• [PROBLEM]: Beneath this instruction is a listing. Transcribe from it only the stretch from the line with "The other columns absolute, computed" through the line with "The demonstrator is", both end lines included, exactly as written.

• [DATASET EXCERPTS]:

■ ■ ■

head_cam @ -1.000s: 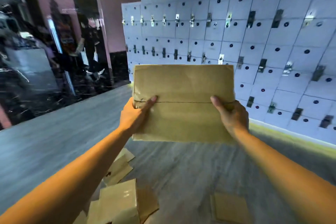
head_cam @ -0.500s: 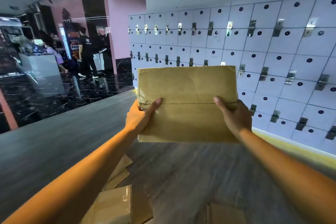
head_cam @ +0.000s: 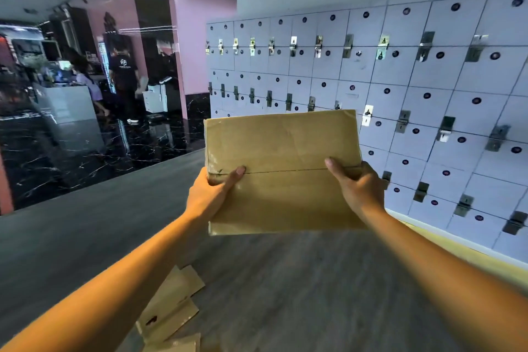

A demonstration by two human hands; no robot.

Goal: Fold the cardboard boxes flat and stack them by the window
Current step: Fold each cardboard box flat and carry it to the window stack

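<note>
Nearest the camera, at the bottom edge of the view, a few flattened brown cardboard pieces (head_cam: pixel 171 308) lie loose and overlapping on the grey wood-grain floor (head_cam: pixel 300 294), fanned at odd angles; a foot set on them could slide, and they could scatter further if kicked, so they look a likely trip hazard while the person's eyes are up. Above them both bare forearms reach forward and hold a flattened brown cardboard box (head_cam: pixel 283 171) up in the air at about chest height, its broad face toward the camera and a taped seam running across its middle. The left hand (head_cam: pixel 210 194) grips the left edge, thumb laid flat along the seam on the near face and the fingers curled out of sight behind; the right hand (head_cam: pixel 355 188) grips the right edge the same way, thumb on the front, fingers hidden behind. Held only at its two edges, the panel could bow or spring open along the seam, and a slackened thumb would let it drop. Beyond the box stands a wall of pale lilac lockers (head_cam: pixel 414 88), and farther left a glossy black marble floor (head_cam: pixel 100 151) with two people at a counter. No window shows, so the stacking place must be found while carrying a sheet that blocks part of the view ahead.
</note>
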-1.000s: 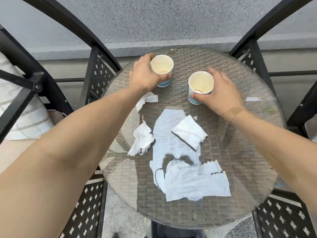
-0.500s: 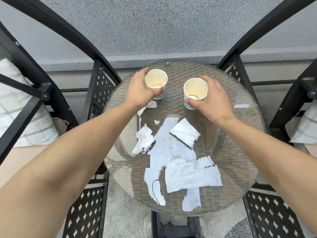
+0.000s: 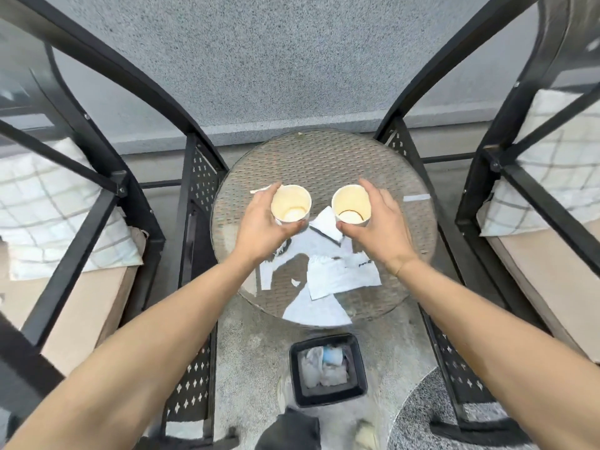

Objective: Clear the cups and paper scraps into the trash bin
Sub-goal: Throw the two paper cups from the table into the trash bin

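Two white paper cups are held up above the round glass-topped wicker table (image 3: 324,157). My left hand (image 3: 259,225) grips the left cup (image 3: 291,204), which has a pale residue inside. My right hand (image 3: 378,225) grips the right cup (image 3: 351,205), marked inside by a brown ring. White paper scraps lie on the table under and in front of the cups: a folded piece (image 3: 328,224) between my hands, a large torn sheet (image 3: 341,276) nearer me, and a thin strip (image 3: 416,198) at the right edge. A black square trash bin (image 3: 328,370) stands on the floor in front of the table, holding crumpled paper.
Black metal chairs with beige seats and checked cushions flank the table, one at left (image 3: 81,203) and one at right (image 3: 552,177). A grey speckled wall (image 3: 292,60) rises behind. A grey round rug (image 3: 438,417) lies at lower right. My shoes show by the bin.
Both hands have lifted the cups off the table and drawn them toward me. My head has pulled back, so the table looks smaller and the bin has come into view.
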`<state>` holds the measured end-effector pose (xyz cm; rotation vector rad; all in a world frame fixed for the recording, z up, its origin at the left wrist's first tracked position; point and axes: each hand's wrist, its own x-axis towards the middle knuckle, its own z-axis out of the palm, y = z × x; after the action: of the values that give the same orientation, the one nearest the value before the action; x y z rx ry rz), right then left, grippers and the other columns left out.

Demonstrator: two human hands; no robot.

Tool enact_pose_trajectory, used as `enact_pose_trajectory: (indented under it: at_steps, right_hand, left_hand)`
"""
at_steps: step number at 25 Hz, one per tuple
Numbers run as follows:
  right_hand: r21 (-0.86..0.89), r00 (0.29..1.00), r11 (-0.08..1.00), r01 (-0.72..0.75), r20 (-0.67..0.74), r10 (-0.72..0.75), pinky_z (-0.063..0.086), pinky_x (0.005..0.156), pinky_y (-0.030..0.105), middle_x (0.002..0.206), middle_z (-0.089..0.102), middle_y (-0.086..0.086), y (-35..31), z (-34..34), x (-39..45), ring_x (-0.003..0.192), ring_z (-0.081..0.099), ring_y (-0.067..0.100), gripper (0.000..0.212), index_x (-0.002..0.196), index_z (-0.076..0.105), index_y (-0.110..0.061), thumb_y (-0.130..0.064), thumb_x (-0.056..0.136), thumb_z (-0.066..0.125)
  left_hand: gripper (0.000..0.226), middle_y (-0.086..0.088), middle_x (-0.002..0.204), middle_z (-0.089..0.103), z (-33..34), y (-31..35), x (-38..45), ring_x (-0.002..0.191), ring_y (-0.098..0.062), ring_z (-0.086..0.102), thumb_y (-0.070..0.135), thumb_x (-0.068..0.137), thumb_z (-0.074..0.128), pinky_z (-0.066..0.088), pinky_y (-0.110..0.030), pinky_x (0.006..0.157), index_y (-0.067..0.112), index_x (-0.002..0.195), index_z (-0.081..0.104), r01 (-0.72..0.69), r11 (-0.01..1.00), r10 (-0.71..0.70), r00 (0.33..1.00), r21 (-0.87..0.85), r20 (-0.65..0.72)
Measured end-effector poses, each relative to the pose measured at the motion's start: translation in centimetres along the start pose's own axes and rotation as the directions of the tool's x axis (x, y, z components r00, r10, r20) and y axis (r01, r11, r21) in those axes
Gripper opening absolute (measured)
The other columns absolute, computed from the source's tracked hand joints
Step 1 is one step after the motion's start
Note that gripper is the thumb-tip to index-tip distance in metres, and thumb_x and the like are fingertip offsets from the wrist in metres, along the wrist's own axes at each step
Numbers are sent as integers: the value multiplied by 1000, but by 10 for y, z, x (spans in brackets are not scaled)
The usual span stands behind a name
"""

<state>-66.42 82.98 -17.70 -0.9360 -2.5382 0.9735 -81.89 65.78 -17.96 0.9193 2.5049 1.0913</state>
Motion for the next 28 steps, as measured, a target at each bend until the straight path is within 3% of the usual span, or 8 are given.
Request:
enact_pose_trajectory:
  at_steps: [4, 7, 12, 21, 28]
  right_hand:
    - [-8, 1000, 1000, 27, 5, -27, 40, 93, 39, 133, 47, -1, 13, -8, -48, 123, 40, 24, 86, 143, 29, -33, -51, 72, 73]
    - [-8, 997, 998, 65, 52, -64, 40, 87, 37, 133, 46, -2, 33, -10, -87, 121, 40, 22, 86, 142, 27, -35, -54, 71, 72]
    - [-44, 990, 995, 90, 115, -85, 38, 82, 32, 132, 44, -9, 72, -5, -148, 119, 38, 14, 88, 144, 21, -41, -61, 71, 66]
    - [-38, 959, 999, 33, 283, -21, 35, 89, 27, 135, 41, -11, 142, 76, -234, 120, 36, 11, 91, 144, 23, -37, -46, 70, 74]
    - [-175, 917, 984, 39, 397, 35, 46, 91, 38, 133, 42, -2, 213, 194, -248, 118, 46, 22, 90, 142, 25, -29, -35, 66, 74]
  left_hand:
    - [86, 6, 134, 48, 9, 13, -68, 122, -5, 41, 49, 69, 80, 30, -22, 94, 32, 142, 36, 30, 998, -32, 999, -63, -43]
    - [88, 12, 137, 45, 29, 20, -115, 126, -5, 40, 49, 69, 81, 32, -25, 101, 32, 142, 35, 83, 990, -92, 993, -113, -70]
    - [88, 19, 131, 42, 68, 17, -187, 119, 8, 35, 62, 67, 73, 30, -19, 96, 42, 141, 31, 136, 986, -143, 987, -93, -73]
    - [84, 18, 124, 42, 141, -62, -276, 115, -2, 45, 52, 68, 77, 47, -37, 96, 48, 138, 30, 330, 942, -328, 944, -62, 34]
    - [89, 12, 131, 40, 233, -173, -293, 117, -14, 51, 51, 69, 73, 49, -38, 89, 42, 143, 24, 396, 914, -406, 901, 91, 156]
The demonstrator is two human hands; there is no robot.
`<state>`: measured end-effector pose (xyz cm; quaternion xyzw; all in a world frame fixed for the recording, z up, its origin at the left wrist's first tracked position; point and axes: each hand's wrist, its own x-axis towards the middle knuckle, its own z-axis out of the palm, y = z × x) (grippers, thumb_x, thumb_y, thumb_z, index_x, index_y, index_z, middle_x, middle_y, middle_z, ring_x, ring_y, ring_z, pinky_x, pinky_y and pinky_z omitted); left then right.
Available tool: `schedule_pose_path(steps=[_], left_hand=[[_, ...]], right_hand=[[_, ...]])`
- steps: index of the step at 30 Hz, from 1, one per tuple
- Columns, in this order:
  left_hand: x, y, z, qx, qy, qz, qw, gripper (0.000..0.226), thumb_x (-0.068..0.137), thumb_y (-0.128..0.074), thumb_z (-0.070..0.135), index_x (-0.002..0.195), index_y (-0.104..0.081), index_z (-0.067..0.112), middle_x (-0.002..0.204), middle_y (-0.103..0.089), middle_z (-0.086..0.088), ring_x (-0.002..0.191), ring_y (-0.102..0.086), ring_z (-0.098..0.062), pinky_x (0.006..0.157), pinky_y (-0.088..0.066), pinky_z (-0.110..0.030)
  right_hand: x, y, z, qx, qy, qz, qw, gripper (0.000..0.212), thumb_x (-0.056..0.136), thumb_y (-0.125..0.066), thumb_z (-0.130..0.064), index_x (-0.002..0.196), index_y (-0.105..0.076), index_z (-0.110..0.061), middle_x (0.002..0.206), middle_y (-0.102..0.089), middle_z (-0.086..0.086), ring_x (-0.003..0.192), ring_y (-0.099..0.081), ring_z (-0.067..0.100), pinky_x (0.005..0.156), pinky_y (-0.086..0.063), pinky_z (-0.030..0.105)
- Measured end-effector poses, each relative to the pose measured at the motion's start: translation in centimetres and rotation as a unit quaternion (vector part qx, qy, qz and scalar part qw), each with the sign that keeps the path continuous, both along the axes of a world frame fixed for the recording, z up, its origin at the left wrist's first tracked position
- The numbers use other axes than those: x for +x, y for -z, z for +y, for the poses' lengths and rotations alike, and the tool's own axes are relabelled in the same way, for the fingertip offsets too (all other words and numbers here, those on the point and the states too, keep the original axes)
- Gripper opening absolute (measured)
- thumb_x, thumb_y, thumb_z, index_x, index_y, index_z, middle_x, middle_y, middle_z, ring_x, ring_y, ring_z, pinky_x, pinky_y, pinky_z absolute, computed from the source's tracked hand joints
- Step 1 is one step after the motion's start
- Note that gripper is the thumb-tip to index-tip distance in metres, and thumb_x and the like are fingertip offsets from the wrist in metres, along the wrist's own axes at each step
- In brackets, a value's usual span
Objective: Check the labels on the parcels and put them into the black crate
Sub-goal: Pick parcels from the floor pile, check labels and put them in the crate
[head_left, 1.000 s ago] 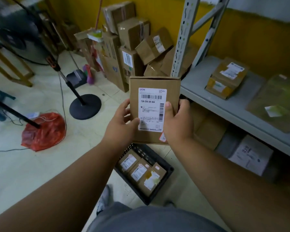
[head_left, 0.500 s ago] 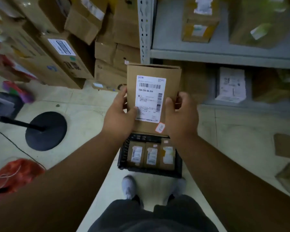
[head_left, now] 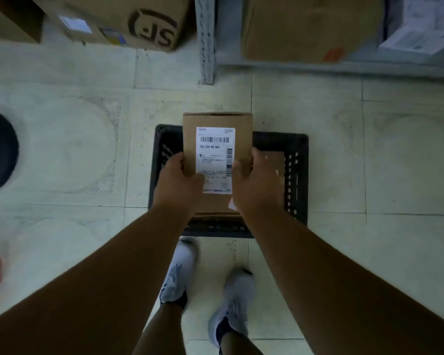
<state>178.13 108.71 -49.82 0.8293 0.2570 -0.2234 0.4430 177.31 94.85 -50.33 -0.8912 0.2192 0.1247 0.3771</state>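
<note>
A brown cardboard parcel [head_left: 217, 160] with a white barcode label [head_left: 215, 160] facing up sits above the black slatted plastic crate [head_left: 296, 175] on the pale tiled floor [head_left: 369, 162]. The left hand [head_left: 178, 183] and right hand [head_left: 254, 187] grip its sides, thumbs curled over the label.

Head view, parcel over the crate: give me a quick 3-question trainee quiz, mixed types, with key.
1. True or false: the parcel is gripped by the left hand alone.
2. Multiple choice: the white label on the parcel faces A) the floor, B) the camera, C) the shelf.
3. Fill in: seen from the camera, the parcel is held directly over the black ____.

Key
1. False: the right hand grips the other side.
2. B.
3. crate.
</note>
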Motion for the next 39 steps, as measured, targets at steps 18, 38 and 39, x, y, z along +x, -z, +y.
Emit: schedule_pose_path(steps=[18, 38, 39], left_hand=[[-1.9, 26.4, -1.9, 0.052, 0.253, 0.1, 0.961, 0.038, 0.099, -0.048, 0.022, 0.137, -0.054, 0.016, 0.141, -0.053, -0.009, 0.117, -0.056, -0.027, 0.095, -0.048, -0.031], [1.0, 4.2, -3.3, 0.023, 0.195, -0.116, 0.974, 0.034, 0.097, -0.046, 0.008, 0.121, -0.062, 0.025, 0.111, -0.066, 0.007, 0.09, -0.064, -0.011, 0.075, -0.054, -0.025], [0.6, 0.8, -3.3, 0.023, 0.197, -0.14, 0.97, 0.033, 0.096, -0.047, 0.007, 0.119, -0.063, 0.025, 0.108, -0.066, 0.008, 0.09, -0.063, -0.008, 0.074, -0.052, -0.018]], right_hand=[[-4.0, 25.2, -1.1, -0.214, -0.211, 0.152, 0.942, 0.033, 0.099, -0.05, -0.033, 0.117, -0.062, -0.008, 0.128, -0.049, 0.016, 0.121, -0.045, 0.03, 0.107, -0.039, 0.04], [-0.3, 4.3, -0.9, -0.084, -0.117, -0.079, 0.986, 0.033, 0.095, -0.056, -0.013, 0.128, -0.055, -0.015, 0.126, -0.055, 0.007, 0.113, -0.055, 0.021, 0.089, -0.044, 0.027], [-0.4, 1.0, -0.7, -0.07, -0.095, -0.105, 0.987, 0.032, 0.095, -0.056, -0.014, 0.127, -0.056, -0.015, 0.125, -0.055, 0.006, 0.11, -0.056, 0.02, 0.089, -0.046, 0.028]])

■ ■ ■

• [WRITTEN ANSWER]:
The other columns absolute, computed from the source's tracked hand joints
Step 1 is one step after the motion's start
Note that gripper is the thumb-tip to index-tip distance in metres, and thumb_x and the like are fingertip offsets from the wrist in metres, along the wrist's own axes at each step
Numbers are sent as integers: the value multiplied by 1000, but by 10 for y, z, x (spans in brackets are not scaled)
The usual span stands behind a name
"""

<state>-66.42 82.98 -17.70 -0.9360 -2.5382 0.9735 -81.89 65.78 -17.96 0.9193 2.5049 1.0913</state>
Motion for the next 28 steps, as measured, a target at each bend until the straight path is within 3% of the usual span, or 8 are given.
Request:
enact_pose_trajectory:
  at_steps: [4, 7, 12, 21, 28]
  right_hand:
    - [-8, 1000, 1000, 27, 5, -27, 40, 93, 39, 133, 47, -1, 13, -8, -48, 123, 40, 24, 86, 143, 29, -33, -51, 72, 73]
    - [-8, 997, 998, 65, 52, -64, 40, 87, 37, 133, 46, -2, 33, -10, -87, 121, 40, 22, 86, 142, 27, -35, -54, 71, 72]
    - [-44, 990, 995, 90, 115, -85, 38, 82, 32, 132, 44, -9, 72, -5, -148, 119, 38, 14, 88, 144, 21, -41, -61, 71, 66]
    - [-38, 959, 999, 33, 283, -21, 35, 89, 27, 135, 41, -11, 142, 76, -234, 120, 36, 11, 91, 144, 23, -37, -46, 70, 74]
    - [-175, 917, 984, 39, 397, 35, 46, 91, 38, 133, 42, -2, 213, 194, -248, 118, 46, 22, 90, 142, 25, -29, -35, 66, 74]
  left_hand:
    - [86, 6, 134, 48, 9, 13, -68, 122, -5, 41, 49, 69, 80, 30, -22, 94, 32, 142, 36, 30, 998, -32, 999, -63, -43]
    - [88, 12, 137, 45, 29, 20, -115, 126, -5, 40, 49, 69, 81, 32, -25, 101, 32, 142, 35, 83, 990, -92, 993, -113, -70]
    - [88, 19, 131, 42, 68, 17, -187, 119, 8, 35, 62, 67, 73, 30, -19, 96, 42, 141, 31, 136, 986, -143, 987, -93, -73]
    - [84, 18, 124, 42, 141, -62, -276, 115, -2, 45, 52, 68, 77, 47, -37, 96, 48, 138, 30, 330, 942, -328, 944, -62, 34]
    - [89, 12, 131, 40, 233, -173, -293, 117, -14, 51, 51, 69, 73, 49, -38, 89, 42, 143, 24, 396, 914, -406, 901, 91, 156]
The demonstrator is two human hands; there is no robot.

Nothing further remains in this exercise.